The Nigerian Army Officers’ Wives Association (NAOWA) is a non-profit, non-governmental organization with the objectives of assisting the poor and the needy and raising the standard of living in the barracks of the nation. Since its establishment over four decades ago, NAOWA has been in the vanguard of the provision of community health centres to complement the health care delivery services and carefully designed welfare programmes that are targeted at women, youths, children and the less privileged in Nigeria. The organisation has been described as "the most powerful women's organisation in the country".

History
NAOWA began in the 1950s as ‘Army Wives Association’ (AWA). The association ventured into charitable activities during the tenure of Welby Everald between 1962 and 1965. Members were encouraged to donate to orphanages, thus forming the basis for the modern aims and objectives of the association.

The name of the association was changed to Nigerian Army Officers’ Wives Association (NAOWA) on attainment of Nigeria’s Republican status in 1963.  Victoria Aguyi-Ironsi was the first indigenous president of the association.  Since then, NAOWA has had 23 distinguished successive national presidents with varying lengths of tenure. Since the association is non-governmental and non-profit making with no subvention from either federal or state government, most of its programmes are derived through the benevolence of individuals and corporate bodies.

Initiatives
The association has over the years established day-care centres, model nursery and primary schools, skill acquisition centres, shopping malls and children’s parks in many locations across the country. This move brought about the construction of a befitting modern vocational training centre in Abuja.  The rationale behind this initiative is to further complement the Nigerian Army and federal government welfare programmes to emancipate and broaden the knowledge of soldiers’ wives, youths, widows and the less privileged from ignorance, poverty and diseases in order to redress the prevalent imbalance in the area of education in their barracks and immediate environment. In addition to this, the aim is to contribute to nation building by producing self-employed people who can establish on their own and employ others, by contributing to the societal welfare through the training of the underprivileged and to assist military personnel in acquiring basic skills so that they can be efficient, self-sustaining and self-reliant on retirement. The centre will be moderated by the following bodies; Nigerian Army School of Finance and Administration (NASFA), Industrial Training Fund (ITF) in conformity with National Board for Technical Education (NBTE).  The following are the proposed diploma and certificate courses:

Secretarial Studies
Catering and hotel management
Fashion and textile designing
Computer studies
Cosmetology
Hairdressing and barbering
Extramural and adult education

NAOWA undertakes a number of social and philanthropic activities in order  to contribute to the well being of the barracks community and its surrounding environment particularly, widows, orphans, unemployed barracks youths and the less privileged. 

Statistics taken from all the divisions of Nigerian Army Barracks, showed that the number of female children enrolled in barrack schools dropped to 50% between primary and secondary school, with only a handful proceeding to any form of higher education. This problem transcends all segments of Nigerian society including the barracks community. It is in realization of this that the United Nations Children’s Funds (UNICEF), federal government and some state governments established respective programmes for female education. However, as broad and laudable as these programmes their impact is yet to reach girls in Nigerian Army Barracks. Based on this information, the association deemed it necessary to embark on the programme dedicated towards enhancing the education of girls and reverse these negative trends that inhibit equal opportunities and gender insensitive laws practiced among children. In line with this, NAOWA has already flagged off the Girl Child Education Programme (GCEP) campaign in many states of the federation.

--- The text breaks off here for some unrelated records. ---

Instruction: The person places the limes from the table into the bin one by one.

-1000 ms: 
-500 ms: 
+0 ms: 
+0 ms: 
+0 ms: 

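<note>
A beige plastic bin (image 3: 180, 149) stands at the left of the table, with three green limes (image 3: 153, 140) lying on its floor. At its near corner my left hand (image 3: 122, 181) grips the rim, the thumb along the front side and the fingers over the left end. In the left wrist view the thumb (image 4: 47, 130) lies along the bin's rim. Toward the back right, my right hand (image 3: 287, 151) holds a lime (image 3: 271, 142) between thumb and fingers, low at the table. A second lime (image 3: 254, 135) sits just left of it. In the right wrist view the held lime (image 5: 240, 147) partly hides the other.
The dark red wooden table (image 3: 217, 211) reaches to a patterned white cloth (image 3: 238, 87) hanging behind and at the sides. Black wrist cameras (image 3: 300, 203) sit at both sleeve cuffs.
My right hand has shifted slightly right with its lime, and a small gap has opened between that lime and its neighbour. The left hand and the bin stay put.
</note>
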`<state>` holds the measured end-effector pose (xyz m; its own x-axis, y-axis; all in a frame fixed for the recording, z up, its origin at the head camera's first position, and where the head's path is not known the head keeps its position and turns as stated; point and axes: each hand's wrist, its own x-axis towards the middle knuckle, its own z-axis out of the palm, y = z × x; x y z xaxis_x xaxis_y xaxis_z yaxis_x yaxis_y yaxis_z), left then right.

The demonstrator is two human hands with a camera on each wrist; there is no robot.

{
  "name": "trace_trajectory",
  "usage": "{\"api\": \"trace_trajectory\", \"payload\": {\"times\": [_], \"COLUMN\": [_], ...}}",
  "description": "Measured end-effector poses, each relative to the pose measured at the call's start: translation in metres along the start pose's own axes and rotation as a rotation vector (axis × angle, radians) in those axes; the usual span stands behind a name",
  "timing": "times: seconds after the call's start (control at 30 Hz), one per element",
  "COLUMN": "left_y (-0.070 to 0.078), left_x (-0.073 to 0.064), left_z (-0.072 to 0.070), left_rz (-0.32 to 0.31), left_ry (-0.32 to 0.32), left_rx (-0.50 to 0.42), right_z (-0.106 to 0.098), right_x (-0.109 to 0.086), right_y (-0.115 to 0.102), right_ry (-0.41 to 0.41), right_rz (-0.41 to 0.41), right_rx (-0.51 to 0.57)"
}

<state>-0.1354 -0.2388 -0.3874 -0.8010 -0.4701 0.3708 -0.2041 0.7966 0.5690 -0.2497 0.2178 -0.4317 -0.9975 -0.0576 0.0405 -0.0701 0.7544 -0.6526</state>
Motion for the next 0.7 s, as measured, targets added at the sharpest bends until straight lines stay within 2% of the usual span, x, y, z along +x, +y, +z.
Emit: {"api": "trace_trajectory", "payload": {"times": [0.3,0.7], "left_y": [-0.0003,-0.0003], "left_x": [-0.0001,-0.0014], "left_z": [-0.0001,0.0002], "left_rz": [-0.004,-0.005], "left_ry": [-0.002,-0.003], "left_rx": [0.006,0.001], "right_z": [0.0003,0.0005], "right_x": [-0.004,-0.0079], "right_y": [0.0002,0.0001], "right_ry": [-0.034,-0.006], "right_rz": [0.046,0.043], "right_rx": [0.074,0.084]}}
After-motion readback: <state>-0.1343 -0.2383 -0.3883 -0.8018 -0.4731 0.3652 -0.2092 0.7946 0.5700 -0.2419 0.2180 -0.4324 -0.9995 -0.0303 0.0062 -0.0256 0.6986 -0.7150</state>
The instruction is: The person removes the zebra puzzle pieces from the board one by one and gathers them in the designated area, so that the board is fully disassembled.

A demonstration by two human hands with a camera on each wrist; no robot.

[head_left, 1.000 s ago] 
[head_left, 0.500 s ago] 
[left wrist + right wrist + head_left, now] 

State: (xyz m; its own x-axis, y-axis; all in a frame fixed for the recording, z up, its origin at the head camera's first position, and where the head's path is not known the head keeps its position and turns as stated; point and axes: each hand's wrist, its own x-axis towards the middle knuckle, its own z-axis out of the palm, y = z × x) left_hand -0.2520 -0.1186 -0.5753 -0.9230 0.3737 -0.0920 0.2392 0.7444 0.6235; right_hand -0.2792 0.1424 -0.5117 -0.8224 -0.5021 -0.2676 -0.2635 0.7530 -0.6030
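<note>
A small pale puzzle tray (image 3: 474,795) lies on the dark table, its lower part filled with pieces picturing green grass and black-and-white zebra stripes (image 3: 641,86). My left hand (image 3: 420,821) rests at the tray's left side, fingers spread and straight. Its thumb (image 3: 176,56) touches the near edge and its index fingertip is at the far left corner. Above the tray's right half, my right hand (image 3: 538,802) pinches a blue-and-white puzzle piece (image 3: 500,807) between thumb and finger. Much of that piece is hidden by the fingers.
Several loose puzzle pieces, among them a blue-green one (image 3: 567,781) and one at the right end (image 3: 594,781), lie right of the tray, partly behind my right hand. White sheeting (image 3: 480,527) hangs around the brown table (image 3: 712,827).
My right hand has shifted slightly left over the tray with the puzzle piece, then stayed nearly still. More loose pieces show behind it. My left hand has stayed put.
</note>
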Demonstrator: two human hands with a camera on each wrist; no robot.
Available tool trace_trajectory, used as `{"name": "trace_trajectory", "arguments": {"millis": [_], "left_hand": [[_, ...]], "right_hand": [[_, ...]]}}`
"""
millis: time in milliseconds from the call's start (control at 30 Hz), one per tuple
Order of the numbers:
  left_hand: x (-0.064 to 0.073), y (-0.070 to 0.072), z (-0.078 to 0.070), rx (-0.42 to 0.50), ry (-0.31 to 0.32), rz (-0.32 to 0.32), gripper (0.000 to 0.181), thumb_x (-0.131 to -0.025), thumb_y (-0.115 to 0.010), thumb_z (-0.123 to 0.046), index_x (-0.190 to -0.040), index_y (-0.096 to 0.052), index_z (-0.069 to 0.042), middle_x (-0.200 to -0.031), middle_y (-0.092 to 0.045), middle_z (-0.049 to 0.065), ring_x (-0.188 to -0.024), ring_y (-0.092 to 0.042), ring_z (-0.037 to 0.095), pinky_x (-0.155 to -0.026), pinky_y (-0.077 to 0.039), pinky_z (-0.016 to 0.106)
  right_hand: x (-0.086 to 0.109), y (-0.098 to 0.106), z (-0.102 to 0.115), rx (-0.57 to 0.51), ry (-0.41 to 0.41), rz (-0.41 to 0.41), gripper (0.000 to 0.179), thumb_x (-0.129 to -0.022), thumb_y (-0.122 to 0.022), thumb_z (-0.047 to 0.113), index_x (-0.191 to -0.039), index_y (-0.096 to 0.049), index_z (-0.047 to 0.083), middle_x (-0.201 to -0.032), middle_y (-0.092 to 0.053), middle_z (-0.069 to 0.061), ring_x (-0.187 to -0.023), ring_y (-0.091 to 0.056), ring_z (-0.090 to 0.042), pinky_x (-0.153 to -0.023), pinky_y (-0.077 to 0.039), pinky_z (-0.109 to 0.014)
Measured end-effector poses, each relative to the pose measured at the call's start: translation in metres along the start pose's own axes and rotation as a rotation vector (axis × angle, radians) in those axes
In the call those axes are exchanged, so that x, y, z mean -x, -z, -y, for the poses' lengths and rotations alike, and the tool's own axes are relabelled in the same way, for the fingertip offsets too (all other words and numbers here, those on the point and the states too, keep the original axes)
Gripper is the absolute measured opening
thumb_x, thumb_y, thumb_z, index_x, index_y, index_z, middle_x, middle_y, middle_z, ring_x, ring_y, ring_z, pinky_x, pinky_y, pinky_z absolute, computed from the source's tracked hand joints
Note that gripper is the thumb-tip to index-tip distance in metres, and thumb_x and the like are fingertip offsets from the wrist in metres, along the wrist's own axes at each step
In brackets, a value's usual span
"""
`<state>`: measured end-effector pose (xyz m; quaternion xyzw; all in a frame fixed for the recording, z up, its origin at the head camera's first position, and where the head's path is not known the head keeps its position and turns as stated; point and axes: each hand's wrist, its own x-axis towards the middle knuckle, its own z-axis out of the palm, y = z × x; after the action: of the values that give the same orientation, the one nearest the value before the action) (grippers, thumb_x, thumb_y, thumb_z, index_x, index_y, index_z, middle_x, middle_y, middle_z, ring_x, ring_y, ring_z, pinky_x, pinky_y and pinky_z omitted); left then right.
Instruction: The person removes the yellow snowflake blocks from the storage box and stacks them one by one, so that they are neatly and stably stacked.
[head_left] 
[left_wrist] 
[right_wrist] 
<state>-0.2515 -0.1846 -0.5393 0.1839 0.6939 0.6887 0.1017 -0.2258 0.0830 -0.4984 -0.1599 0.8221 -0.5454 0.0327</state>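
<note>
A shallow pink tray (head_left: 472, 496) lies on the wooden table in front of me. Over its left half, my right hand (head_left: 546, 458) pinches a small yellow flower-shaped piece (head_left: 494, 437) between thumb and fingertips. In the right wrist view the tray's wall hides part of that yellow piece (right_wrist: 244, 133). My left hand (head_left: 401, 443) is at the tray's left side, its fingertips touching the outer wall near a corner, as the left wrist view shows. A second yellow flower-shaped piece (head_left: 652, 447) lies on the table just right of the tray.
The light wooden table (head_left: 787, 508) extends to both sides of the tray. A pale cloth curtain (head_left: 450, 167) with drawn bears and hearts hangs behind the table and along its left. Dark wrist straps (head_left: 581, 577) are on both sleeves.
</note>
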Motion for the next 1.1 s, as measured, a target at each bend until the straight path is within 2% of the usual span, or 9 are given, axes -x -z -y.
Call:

In pursuit of its aim and objectives, NAOWA support governments and other agencies in the provision of self-help projects, vocational training centres,  periodic donation and contribution of  cash, drugs, treated mosquito nets and other relief materials to ‘Homes’ for the motherless, elderly and destitute. The activities of the association is not only limited to barracks alone, it is also extended to the surrounding communities.  Hence the need to embark on the construction of a modern maternity centre equipped with state-of-the-art facility in Kaduna (Northern Nigeria) for the provision of maternal and child health services. The centre, when established, will improve access to basic health care and medical services, especially focused on improving women's health and drastically reducing child and maternal mortality. NAOWA is also making effort to partner with local community leaders to extend quality health services beyond the formal healthcare system. The association is concerned with preventive rather than curative aspects of health within a larger population-level, rather than individual-level health issues.  The main focus of the association is intervention to prevent rather than treat a disease through surveillance of cases and the promotion of healthy behaviours.  In many cases treating a disease may be vital to preventing it in others, such as during an outbreak of an infectious disease.   In addition, NAOWA also carries out a periodic enlightenment campaign on hand washing, vaccination programme, and environmental sanitation to improve lives through the prevention and treatment of diseases.

Magazine
NAOWA publishes a magazine as the mouthpiece of the association, showcasing its activities and write-up on topical issues, opinion and comments, socio-cultural, entertainment and political events across the globe.  The magazine is published annually and it enjoys a wide readership and circulation to all military formations across the country.  The maiden and second edition of the magazine were published in 2007 and 2008 respectively.